Task goal -
Reproduce exactly the lines below from the one containing "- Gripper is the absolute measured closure" through the one containing "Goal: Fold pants", including both, and nothing else.

Supplied data -
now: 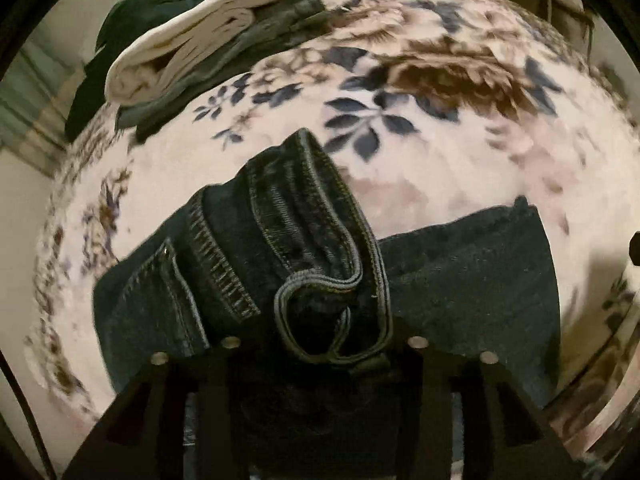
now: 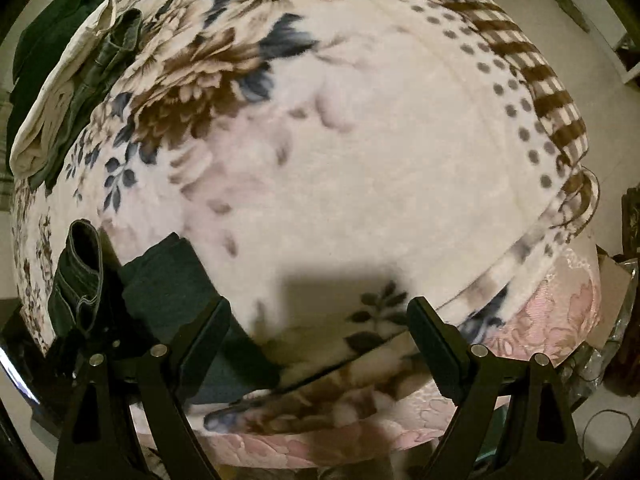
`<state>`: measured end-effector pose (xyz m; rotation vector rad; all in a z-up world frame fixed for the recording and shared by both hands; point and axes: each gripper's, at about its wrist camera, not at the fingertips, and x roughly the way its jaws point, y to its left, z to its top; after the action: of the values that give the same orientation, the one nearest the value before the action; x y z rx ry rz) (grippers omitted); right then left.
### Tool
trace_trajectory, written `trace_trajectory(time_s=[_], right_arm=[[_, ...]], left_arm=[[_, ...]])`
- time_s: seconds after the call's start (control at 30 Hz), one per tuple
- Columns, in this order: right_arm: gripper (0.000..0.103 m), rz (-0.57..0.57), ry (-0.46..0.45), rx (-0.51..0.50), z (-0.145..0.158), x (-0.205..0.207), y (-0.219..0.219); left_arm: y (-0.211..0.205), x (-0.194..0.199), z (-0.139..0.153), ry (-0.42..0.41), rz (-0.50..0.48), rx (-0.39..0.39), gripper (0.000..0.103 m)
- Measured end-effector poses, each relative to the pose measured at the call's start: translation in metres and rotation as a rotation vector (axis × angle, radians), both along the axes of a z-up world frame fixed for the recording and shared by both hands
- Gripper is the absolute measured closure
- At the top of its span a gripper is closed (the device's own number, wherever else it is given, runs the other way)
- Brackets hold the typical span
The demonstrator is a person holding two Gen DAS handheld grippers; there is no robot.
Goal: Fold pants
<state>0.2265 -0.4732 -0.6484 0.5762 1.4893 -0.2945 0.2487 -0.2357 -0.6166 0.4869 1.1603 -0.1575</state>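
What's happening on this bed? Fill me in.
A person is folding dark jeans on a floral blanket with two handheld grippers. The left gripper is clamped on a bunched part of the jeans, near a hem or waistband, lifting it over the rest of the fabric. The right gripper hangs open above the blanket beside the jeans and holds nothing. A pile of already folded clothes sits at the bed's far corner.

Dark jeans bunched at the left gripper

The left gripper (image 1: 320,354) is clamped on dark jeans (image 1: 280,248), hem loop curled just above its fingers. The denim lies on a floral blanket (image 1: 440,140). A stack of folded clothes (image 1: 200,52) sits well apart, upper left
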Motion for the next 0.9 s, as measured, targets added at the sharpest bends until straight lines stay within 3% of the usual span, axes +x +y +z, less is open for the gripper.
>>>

Reply to the exercise -
- Gripper is the absolute measured closure
- At the top of its span a gripper is closed (the device's own number, wherever else it is given, runs the other way)
- Brackets hold the typical span
The demonstrator is a person holding two Gen DAS handheld grippers; there is no robot.
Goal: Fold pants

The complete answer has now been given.